Now, for the latest one I did, there is some more to tell.

Aesthetic aspects of models.

When looking at online aviation photography, I notice I always judge the photos solely on the aesthetic qualities of the depicted air plane. I just don’t get a kick out of seeing the umpteenth airliner but I do really am pleased with a good shot of a Spitfire (and especially its beautifully elliptic wing shape), a P-51 Mustang’s gracious lines or a jet from the Sukhoi 27 family.
One that really tops my bill and makes me happy just looking at it, is the De Havilland DH.88 Comet Race plane from 1934. Just five were built, mainly to race from London to Melbourne. 

De Havilland equipped them with two of the famous Gipsy Six engines under the wing in pods that also housed the retractable main landing gear. Just like a lot of the aircraft De Havilland made in those days, the DH.88 had sleek, gracious lines, a slim fuselage and very beautiful wings.

So, some time ago, I wanted to make a little study of the model focusing on the pure form of the plane, not the colours or anything that would distract the view from those basic lines. So I printed out a model I bought some time ago at Ecardmodels, made by “Lad’n’Dad” duo Jim and Keith Fainges. I took the uncoloured model but I even wanted the lines to be invisible, so I built it inside out, using light grey paper. I stopped when I reached the engine pods. I wanted it to be just the shape of the airframe without the engines. To me, this is the ultimate shape of a sleek, bird-like airplane. It very much resembles a Swift, the sickle- shaped wings, the small tail, the slender appearance.

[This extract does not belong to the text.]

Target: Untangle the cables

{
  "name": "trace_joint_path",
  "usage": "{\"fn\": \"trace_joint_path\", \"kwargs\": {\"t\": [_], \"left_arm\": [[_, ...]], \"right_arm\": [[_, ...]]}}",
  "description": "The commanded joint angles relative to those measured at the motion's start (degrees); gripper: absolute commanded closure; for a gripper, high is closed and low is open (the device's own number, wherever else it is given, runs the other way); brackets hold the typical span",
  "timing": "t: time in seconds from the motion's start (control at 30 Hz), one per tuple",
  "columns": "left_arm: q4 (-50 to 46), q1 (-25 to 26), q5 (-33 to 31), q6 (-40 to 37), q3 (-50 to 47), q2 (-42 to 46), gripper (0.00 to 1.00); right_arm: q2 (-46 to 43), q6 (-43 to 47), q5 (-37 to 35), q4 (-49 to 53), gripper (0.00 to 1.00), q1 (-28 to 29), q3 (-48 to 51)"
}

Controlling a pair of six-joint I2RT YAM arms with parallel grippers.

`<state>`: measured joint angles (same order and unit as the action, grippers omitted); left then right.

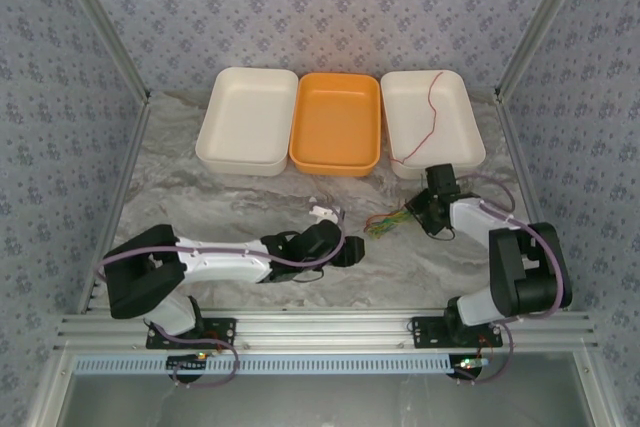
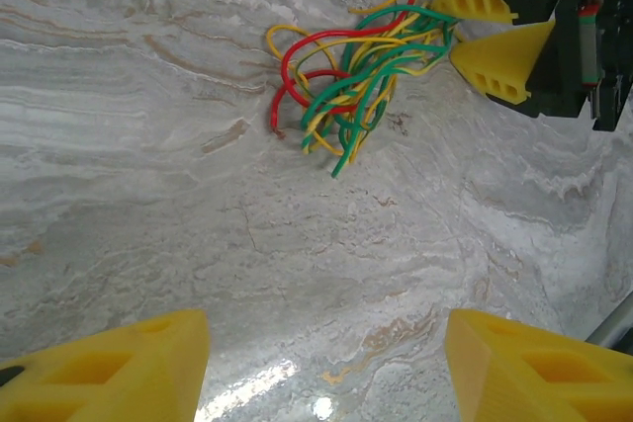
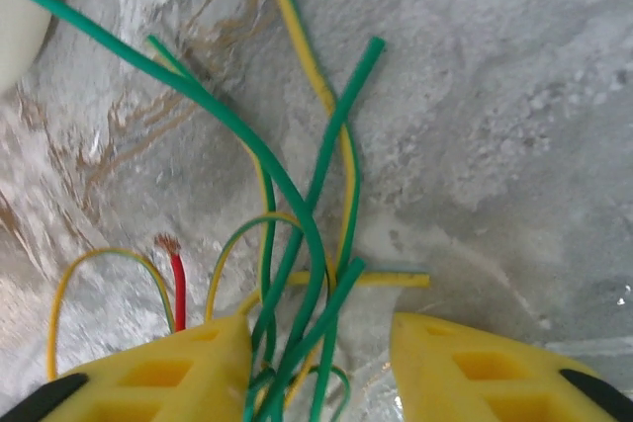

This is just a playful study, do I didn’t care too much about fit or accuracy. However, I started toying with the idea to make a coloured variant with a little different take on how the story of the DH. 88 continued…

What if...
Frank Whittle was turned down by Gloster but found a host for his jet engine at De Havilland? Of course they would have used a sleek, slender and light design for a test aircraft. And why just one when you can have two?
To put it in other words: how would the DH.88 look with jets instead of two Gypsy Six below the wings? Answer: surprisingly good! Here's the prototype of the DH.99 Jet Comet.

I took the jet pods of a 1/50 Gloster Meteor by Gerard Methorst, resized them to about the 1/72 scale I was working in and fitted them on the wings. Not below the wings, like the Me-262 as I have seen done in plastic whifferies of this model, but just like the Meteor officially had, through the wings.
...Now what would have been the impact of this super fast looking little jet if it had been in service with the RAF during the battle of Britain?

Who knows? (-;

Hopefully soon some pics on how the wheels of the Zil are finally finished and I can move on to the suspension.

Worth noting is how different the approach to the wing root attachments is between Fabrizio Prudenziati's and Emil Zarkov's Spitfire models. In Pruzenziati's model, the fuselage needs to be curved outward to connect to the wing, which is slightly curved up to meet the fuselage. It gives a super smooth seam this way. In most planes, like Zarkov's Spit and the Lad'n'Dad's DH.88, you need a loose strip to create that slope between the straight body and the wings. Here the same kind of plane, but a different approach. Interesting to see how people solve puzzles like this. In the end, they both look great.

Zio's Spit. a Very smoothly curved transition between body and wing.

Zarkov's Spit. Using a separate strip for the transition perhaps does create a better and more correctly graded slope but it also creates two seams across the plane's body. Both have their pros and cons but it's nice to compare.